Thursday, February 25, 2010

Going Back




It's funny how lives twist and turn and get tangled up into each other.

When I was four, my daddy built a church in Jackson
and I remember going to Sunday School there,
sitting in the tiny chairs,
putting together Jesus puzzles in the basement cinder block room
just for preschoolers.

I remember having a tantrum in the narthex,
the staggered stained glass windows built into wood paneling,
wrinkled, smiling faces,
the half-doors of the nursery.

Later we moved to Dearborn, and that's where I grew up.

I met Cyndi in the ninth grade.
My earliest memory is of
making homemade flip-books with her,
on the sly, behind our notebooks
in the back row of English-French.

Stick figures danced their way through conditional tenses
and Parisien architecture,
sometimes bordering on the burlesque,
but mostly dwelling on the silly,
entertaining two naughty girls
and passing the time.

Passing the time.

Many, many years later
I attend her funeral, back at that old Jackson church.

It's funny how things circle around.

Because my brother eventually married her sister,
and Cyndi graduated from college,
found out she had Huntington's Disease,
had a baby,
ran away sometimes,
came back home,
remembered church and friends,
lived in a series of adult foster care homes until
she ended up in Jackson.

And the last nine years of her life she attended
the church that my daddy built,
and that's where they said the final prayers over her today.

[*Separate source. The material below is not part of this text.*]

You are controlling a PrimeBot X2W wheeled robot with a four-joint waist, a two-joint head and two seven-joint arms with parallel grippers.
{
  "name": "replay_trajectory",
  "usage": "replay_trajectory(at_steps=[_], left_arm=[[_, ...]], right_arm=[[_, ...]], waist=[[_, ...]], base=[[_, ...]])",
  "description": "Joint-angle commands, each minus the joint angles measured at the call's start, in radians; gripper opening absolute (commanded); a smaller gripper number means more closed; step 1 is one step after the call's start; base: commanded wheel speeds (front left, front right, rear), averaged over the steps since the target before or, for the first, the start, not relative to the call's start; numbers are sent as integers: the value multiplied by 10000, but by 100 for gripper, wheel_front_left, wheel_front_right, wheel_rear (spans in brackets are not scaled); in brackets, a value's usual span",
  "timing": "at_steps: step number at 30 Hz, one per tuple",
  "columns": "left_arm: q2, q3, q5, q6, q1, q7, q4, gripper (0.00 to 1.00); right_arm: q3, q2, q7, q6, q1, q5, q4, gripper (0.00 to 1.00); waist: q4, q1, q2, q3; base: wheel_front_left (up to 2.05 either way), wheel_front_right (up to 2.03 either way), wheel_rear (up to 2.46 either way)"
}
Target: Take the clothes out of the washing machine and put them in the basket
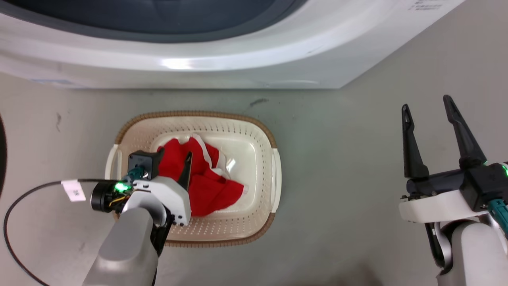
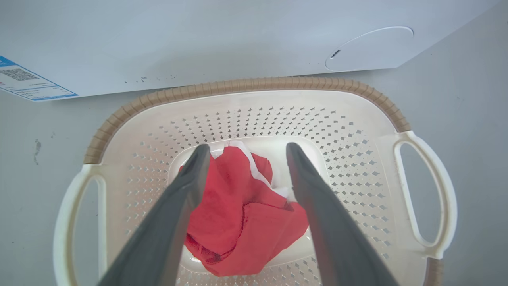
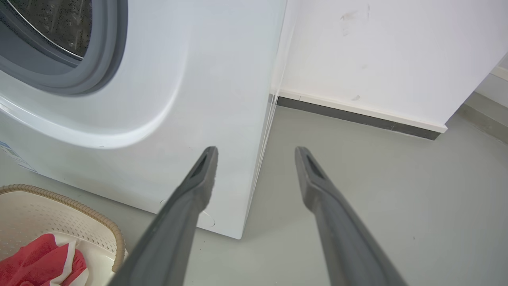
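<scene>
- Head view: the left gripper (image 1: pixel 174 163) is hanging over the basket (image 1: pixel 198 114), which is sitting on the floor (image 1: pixel 337 178) at 7 o'clock, just below the washing machine (image 1: pixel 198 59) at 12 o'clock. The clothes (image 1: pixel 210 186), 1 red bundle with white trim, are lying on the basket's bottom. The right gripper (image 1: pixel 426 102), at 4 o'clock, is standing spread and carrying nothing, well apart from the basket.
- Left wrist view: the 2 fingers are standing spread, pinching nothing, with the bundle lying between and beneath them. Whether the finger at 8 o'clock is touching cloth I cannot tell. The drop looks done, so I am judging the step in hand to be the lift-out. It calls for rising straight up with the claw spread and checking that no fold is riding up on a finger.
- Right wrist view: the machine's grey door ring is showing at 10 o'clock and the basket corner with red cloth at 8 o'clock. Whether more clothes are waiting in the drum I cannot tell.
</scene>
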Motion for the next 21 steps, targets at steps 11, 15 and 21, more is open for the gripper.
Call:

So after most had left I walked down into the old basement of that church again,
the old section,
the part that holds up all the new remodeled parts.
And I stood in my old preschool classroom and I looked at those tiny chairs,
and I smelled that good old smell of glue and waxy crayons and faint mildew.

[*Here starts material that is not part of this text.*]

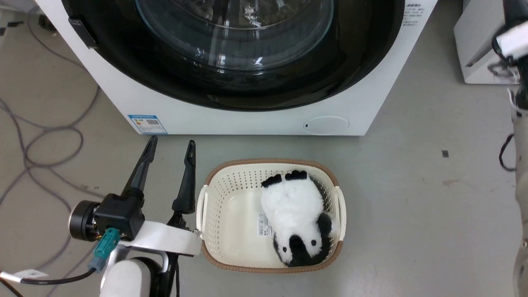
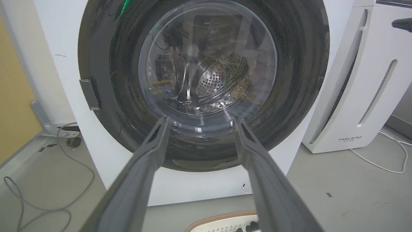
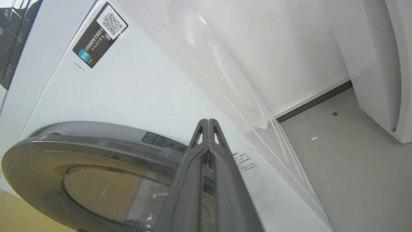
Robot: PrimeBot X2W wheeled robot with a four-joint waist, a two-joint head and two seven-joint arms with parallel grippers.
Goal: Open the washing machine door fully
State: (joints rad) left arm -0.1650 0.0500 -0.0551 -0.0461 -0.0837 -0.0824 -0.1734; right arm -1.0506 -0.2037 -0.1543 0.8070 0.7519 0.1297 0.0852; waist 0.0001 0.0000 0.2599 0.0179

And I had the thought that maybe everything
always, eventually comes back around.

Stick figures dancing,
we pass the time from childhood on.

Our paths criss-crossing,
in pain and in joy,
touching each other sometimes
only so very lightly.

But touching each other just the same.

*

Wednesday, February 17, 2010

I Thee Wed



I do not like this pairing up of children who are age 11 into girlfriends and boyfriends.
The drama, the ridiculousness, the peer pressure.
But Twin Boy has loved Erin since the 1st grade when they used to kiss each other behind the cubbies.
Both sets of parents were alarmed until we realized that "kissing" meant smacking their hands and then planting it on the other's cheek. We said that was enough of that, but apparently the love of two 6 year olds has survived five years worth of our parental prudishness.

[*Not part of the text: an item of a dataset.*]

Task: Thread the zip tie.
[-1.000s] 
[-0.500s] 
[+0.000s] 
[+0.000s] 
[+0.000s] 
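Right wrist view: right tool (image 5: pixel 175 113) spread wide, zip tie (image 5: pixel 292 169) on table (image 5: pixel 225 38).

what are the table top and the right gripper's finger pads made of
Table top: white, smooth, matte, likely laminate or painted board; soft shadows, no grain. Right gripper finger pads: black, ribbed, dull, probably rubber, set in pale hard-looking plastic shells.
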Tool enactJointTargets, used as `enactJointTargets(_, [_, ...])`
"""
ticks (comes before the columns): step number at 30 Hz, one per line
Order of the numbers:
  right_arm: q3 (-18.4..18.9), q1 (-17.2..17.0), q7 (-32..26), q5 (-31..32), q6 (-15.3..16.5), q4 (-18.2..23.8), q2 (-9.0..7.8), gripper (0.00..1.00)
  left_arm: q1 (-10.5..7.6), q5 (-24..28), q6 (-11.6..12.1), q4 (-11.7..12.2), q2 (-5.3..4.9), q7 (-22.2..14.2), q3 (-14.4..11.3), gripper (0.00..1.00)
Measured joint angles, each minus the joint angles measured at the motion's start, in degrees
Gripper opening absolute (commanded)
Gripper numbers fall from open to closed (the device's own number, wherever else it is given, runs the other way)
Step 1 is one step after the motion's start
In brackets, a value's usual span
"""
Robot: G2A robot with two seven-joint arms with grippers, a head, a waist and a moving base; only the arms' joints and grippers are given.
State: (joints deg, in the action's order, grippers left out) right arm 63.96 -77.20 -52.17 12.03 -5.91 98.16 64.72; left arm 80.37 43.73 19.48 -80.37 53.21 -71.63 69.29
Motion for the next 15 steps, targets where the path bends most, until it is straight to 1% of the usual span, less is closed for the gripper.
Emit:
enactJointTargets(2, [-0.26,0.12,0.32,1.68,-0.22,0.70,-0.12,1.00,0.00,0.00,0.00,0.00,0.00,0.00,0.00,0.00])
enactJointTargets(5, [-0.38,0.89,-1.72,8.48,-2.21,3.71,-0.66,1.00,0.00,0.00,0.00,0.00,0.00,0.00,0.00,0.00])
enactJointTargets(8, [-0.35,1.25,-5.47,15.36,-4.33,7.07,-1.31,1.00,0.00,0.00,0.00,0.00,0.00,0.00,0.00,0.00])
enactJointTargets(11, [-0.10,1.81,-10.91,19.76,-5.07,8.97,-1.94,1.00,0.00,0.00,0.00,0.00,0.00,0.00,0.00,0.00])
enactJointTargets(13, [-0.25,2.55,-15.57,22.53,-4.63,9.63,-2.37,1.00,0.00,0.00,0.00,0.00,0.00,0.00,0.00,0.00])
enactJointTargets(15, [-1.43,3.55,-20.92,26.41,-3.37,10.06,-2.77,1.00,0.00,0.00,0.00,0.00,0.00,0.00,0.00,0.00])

On the way to school this morning,
Twin Boy, Twin Girl and I had the following conversation:

Me: TwinGirl, why are you taking the cell phone to school?

TwinGirl: To take pictures

TwinBoy (interrupting): Oh yeah! Mom! I forgot to tell you that we're having a wedding today!

Me: A wedding?

TwinBoy: I'm marrying Erin! At second recess.

TwinGirl: But don't worry mom it's just for pretend.

Me: Oh, phew, yeah because I was worried...

TwinBoy: And instead of "You may kiss the bride", Isaac's gonna say, "You may hug the bride."

Me: Phew again!

pause.

Me: Um, is this something you have to dress up for? (eyeing his shirt...)

TwinGirl: I have a tie.

TwinBoy: You do?

TwinGirl: In my backpack.

TwinBoy: Oh. Thanks.

TwinGirl: Mom and after school today there's a safety patrol party but it's going to be SO BORING because all they do is turn off the lights in the gym and put out balls and stuff. And then they play football and I just CAN'T STAND football.

TwinBoy: I was thinking maybe I'd join football this year.

TwinGirl: No.

TwinBoy: Yeah I'm probably not going to join football this year.

After school I got the update:

TwinGirl: Mom! (breathless, on the cell phone) This was the weirdest day of school!

Me: Tell me.

TwinGirl: Well first, Mrs. Slater (principal) found out about the wedding. And she took them into the multipurpose room and she told them that they could have it as long as there was NO kissing, NO hugging, NO even high-fives!

Me: Alright Mrs. Slater!

TwinGirl: She said all they could do was a fist bump. But then Erin was crying, and Leo Fuller was going to be best man but now he couldn't, and James was sad.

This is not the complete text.